#### WHAT YOU SHOULD DO:
Transcribe the full listing exactly, and drop every picture.

#### COLLECTED DATA:
Segment Open
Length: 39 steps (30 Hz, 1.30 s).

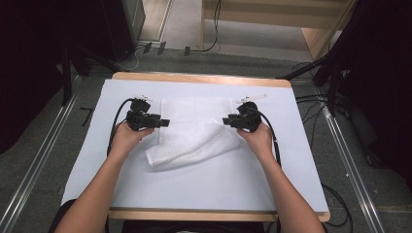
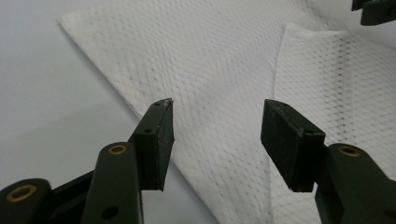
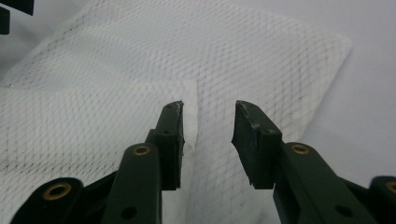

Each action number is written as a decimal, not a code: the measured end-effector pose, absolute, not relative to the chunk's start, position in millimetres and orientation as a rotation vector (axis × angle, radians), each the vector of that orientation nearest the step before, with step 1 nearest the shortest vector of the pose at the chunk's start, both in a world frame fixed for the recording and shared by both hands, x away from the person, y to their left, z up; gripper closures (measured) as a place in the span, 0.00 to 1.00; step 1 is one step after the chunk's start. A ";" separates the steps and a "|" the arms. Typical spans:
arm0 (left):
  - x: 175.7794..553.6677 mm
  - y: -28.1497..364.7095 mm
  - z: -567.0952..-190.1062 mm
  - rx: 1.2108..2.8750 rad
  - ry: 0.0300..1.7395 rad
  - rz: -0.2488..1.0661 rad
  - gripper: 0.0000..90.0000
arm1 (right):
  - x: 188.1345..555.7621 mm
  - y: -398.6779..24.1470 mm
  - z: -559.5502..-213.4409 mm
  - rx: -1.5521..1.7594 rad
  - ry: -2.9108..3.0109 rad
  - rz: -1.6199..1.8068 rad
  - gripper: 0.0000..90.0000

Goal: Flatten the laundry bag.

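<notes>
- On the table (image 1: 204, 189), the white mesh cloth (image 1: 194, 133) lies mid-fold, its near part lifted over the flat sheet between the two hands.
- Left tongs (image 1: 165, 123) stand open and empty just above the cloth's left edge; right tongs (image 1: 226, 121) are open too, gripping nothing.
- Risk: with nothing pinned, the raised fold may spring back or slump crooked.
- A regrasp could pinch both layers and drag the whole cloth askew.

No text, label, brand, number or sign can be read in any of the views.
</notes>
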<state>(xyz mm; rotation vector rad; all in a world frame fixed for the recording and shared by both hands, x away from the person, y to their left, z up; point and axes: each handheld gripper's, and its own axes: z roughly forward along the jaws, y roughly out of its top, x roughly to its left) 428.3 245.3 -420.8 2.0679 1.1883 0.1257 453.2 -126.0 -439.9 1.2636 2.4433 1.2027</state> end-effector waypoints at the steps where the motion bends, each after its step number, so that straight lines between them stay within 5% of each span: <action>1: 425.7 245.2 -420.1 2.070 1.185 0.125 0.50 | 454.9 -122.4 -441.1 1.264 2.453 1.199 0.72; 21: 411.4 261.2 -420.4 2.047 1.222 0.135 0.51 | 475.5 -87.2 -466.6 1.245 2.538 1.115 0.69; 32: 411.2 259.6 -420.9 2.052 1.216 0.132 0.51 | 467.8 -80.3 -464.5 1.144 2.540 1.004 0.99; 39: 411.9 261.2 -420.9 2.050 1.219 0.135 0.51 | 467.5 -85.8 -456.4 1.191 2.547 1.060 1.00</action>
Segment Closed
#### ANSWER BOX:
Length: 39 steps (30 Hz, 1.30 s).


Each action number is written as a decimal, not a code: the measured end-effector pose, absolute, not relative to the chunk's start, position in millimetres and orientation as a rotation vector (axis × angle, radians), each the vector of that orientation nearest the step before, with step 1 nearest the shortest vector of the pose at the chunk's start, both in a world frame fixed for the recording and shared by both hands, x away from the person, y to their left, z up; gripper closures (measured) as a place in the span, 0.00 to 1.00; step 1 is one step after the chunk's start. A ";" separates the steps and a "|" the arms. Typical spans:
arm0 (left):
  - x: 175.7794..553.6677 mm
  - y: -28.1497..364.7095 mm
  - z: -567.0952..-190.1062 mm
  - rx: 1.2108..2.8750 rad
  - ry: 0.0300..1.7395 rad
  - rz: -0.2488..1.0661 rad
  - gripper: 0.0000..90.0000
arm1 (right):
  - x: 188.1345..555.7621 mm
  - y: -398.6779..24.1470 mm
  - z: -559.5502..-213.4409 mm
  - rx: -1.5521..1.7594 rad
  - ry: -2.9108..3.0109 rad
  - rz: -1.6199..1.8068 rad
  - gripper: 0.0000..90.0000

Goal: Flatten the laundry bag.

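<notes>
- On the table (image 1: 204, 189), the white mesh cloth (image 1: 194, 133) lies mid-fold, its near part lifted over the flat sheet between the two hands.
- Left tongs (image 1: 165, 123) stand open and empty just above the cloth's left edge; right tongs (image 1: 226, 121) are open too, gripping nothing.
- Risk: with nothing pinned, the raised fold may spring back or slump crooked.
- A regrasp could pinch both layers and drag the whole cloth askew.

No text, label, brand, number or sign can be read in any of the views.
</notes>
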<state>(xyz mm; rotation vector rad; all in a world frame fixed for the recording and shared by both hands, x away from the person, y to their left, z up; point and axes: each handheld gripper's, and its own axes: z roughly forward along the jaws, y roughly out of its top, x roughly to its left) 428.3 245.3 -420.8 2.0679 1.1883 0.1257 453.2 -126.0 -439.9 1.2636 2.4433 1.2027</state> end-effector waypoints at the steps where the motion bends, each after its step number, so that straight lines between them stay within 5% of each span: <action>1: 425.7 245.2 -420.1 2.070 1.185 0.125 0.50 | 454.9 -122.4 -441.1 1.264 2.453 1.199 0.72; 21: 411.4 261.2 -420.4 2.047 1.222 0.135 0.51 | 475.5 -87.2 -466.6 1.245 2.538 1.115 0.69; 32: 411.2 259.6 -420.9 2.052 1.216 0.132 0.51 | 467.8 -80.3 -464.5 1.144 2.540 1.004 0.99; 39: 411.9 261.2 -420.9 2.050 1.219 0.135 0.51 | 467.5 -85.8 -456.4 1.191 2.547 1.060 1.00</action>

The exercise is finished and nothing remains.